▸ Entries taken from a collection:
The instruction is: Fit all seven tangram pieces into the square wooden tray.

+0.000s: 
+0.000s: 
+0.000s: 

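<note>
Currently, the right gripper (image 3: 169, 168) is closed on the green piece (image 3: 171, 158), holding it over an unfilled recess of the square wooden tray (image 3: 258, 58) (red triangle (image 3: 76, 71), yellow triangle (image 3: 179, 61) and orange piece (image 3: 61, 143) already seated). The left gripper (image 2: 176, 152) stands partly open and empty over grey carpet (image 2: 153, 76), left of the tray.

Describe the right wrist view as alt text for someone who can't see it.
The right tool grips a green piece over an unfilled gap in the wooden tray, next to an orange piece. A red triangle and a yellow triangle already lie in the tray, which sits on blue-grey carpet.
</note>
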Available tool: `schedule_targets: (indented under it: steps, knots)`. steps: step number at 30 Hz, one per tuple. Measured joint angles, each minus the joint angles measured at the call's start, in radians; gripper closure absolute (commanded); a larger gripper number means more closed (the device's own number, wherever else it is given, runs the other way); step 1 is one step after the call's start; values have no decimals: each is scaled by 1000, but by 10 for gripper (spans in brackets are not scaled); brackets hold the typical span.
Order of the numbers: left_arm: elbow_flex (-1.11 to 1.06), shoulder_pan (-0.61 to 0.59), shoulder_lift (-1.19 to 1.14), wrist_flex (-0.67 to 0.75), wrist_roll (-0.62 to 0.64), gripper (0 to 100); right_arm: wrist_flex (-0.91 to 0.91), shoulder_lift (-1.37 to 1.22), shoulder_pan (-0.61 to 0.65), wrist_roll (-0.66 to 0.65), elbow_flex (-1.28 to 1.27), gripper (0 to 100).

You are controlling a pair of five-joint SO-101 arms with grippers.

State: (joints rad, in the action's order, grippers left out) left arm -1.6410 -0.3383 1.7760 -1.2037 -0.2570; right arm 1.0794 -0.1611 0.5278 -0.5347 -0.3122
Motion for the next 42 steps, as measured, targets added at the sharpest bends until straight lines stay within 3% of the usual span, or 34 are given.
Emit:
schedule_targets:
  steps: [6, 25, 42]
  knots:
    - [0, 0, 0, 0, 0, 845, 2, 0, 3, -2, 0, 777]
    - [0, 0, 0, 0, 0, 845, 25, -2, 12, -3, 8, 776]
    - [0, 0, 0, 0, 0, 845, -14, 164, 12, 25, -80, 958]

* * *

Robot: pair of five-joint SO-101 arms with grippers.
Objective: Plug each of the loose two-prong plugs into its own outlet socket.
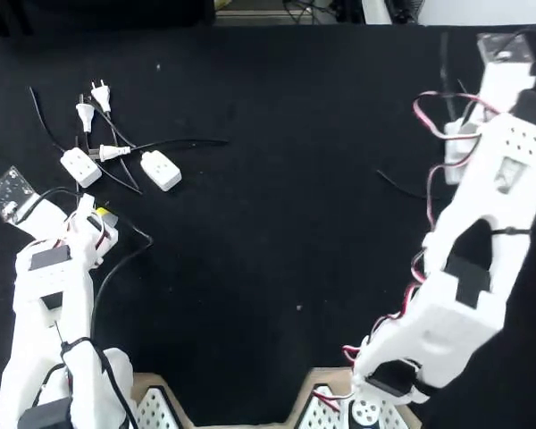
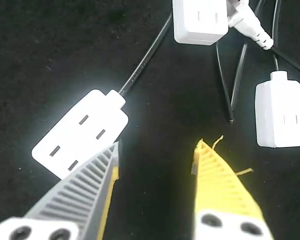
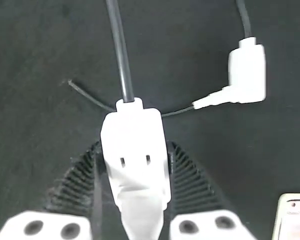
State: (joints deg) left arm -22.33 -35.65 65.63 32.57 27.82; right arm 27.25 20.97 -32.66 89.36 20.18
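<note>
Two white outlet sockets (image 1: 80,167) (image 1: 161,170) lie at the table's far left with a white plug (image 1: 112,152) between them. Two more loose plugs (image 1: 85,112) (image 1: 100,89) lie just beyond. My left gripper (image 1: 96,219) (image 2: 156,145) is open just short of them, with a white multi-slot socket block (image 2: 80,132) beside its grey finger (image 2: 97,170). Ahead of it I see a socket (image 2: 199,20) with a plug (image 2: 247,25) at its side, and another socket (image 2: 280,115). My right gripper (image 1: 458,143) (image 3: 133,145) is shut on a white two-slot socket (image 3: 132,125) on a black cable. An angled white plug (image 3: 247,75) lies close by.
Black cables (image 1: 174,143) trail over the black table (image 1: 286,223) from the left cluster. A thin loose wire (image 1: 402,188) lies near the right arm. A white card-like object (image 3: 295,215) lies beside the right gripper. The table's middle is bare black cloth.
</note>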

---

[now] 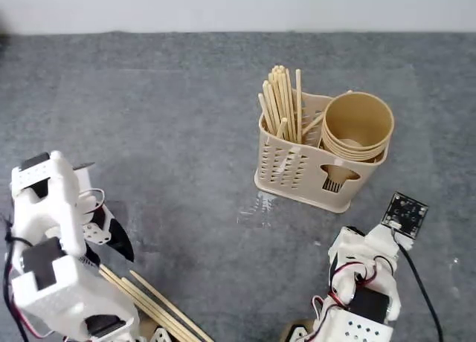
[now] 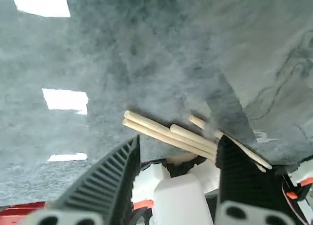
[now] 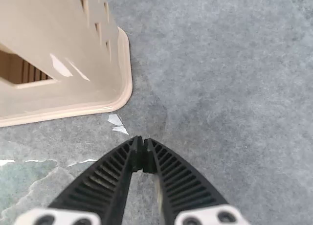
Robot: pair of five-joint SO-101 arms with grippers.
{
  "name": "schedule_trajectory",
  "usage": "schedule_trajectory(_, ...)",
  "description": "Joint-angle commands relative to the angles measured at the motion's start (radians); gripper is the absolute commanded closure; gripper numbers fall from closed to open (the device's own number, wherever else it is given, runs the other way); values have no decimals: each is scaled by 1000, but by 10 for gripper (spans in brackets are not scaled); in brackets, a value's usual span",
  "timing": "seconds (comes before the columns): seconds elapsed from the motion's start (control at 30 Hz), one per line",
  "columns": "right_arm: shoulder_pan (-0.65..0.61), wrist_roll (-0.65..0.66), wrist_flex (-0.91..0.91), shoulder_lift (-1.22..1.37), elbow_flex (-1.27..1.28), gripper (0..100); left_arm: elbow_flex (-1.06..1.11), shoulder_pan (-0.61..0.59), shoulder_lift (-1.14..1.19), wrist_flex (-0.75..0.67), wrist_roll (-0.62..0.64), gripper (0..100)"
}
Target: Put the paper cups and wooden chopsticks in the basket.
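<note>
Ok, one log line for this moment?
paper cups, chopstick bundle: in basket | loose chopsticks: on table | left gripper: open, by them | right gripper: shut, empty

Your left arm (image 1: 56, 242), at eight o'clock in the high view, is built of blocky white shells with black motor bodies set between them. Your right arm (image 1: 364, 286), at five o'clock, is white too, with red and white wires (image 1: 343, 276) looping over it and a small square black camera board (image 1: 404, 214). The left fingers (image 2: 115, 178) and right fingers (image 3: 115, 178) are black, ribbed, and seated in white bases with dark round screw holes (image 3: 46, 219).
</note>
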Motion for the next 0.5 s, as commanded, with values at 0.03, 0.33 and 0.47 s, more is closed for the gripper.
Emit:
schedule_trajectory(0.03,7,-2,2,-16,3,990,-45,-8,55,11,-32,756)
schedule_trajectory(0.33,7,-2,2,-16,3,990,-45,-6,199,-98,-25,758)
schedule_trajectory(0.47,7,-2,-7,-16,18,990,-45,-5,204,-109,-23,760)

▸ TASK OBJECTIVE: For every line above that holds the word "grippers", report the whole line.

▸ WRITTEN RESPONSE:
You are controlling a pair of five-joint SO-101 arms with grippers.
State: (joints rad, in the action's order, grippers left out) left arm -1.6410 -0.3383 1.7760 -1.2037 -0.2570; right arm 1.0794 -0.1611 0.5278 -0.5347 -0.3122
Robot: pair of five-joint SO-101 arms with grippers.
Robot: pair of five-joint SO-101 arms with grippers.

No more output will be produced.